# EXERCISE
Check every line of the data below for the string "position", and copy the ones that hold it.

# DATA BELOW
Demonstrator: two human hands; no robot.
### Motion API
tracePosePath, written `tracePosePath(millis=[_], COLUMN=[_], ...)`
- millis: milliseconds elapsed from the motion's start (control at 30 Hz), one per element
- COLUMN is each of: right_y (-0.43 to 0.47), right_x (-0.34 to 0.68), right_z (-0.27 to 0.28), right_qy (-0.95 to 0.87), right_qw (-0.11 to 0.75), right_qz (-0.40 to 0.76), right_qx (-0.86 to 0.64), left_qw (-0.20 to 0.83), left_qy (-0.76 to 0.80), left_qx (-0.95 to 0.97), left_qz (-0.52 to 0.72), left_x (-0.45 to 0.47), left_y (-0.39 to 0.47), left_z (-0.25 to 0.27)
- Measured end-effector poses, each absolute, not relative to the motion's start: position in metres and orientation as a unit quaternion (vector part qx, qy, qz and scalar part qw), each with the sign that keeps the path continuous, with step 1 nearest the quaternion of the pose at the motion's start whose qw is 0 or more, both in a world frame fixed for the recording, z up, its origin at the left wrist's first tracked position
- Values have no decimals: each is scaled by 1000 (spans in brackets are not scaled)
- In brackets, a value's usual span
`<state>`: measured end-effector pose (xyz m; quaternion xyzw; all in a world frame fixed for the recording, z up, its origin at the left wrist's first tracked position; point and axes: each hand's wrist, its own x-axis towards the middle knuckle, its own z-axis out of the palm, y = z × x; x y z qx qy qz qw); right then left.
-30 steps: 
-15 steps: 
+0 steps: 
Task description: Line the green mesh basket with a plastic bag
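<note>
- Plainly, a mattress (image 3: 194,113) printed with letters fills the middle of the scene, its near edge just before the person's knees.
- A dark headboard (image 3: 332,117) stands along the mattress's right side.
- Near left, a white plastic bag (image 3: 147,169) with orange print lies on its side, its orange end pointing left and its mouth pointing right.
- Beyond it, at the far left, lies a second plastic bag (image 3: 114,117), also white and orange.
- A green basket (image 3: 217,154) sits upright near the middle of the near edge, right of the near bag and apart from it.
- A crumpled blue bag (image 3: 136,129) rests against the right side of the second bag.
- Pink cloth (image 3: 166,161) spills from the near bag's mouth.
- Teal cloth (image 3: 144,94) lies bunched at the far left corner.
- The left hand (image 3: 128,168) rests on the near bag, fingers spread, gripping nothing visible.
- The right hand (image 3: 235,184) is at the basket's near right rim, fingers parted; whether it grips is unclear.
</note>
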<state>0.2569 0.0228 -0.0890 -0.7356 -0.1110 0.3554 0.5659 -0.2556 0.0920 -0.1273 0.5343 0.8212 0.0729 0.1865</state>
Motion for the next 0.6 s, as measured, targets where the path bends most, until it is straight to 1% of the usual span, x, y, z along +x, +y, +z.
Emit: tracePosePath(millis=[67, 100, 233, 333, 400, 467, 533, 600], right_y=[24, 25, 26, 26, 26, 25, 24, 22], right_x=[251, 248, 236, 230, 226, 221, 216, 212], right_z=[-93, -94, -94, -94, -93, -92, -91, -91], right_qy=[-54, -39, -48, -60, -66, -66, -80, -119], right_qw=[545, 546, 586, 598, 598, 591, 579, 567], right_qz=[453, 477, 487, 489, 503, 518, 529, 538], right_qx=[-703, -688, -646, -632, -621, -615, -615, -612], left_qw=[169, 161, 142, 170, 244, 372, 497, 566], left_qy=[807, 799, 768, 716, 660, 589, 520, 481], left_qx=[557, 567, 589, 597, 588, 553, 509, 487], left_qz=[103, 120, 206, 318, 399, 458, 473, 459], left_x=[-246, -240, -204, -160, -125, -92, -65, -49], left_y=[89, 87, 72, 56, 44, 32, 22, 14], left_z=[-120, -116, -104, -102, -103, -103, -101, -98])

# EXPECTED ANSWER
- Measured end-effector poses, each absolute, not relative to the motion's start: position in metres and orientation as a unit quaternion (vector part qx, qy, qz and scalar part qw), each with the sign that keeps the path continuous, with step 1 nearest the quaternion of the pose at the motion's start whose qw is 0 or more, both in a world frame fixed for the recording, z up, its origin at the left wrist's first tracked position
`<state>`: measured end-effector pose (xyz m; quaternion xyzw; all in a world frame fixed for the recording, z up, its origin at the left wrist's first tracked position; point and axes: each hand's wrist, its own x-axis towards the middle knuckle, its own z-axis out of the palm, y = z × x; x y z qx qy qz qw); right then left.

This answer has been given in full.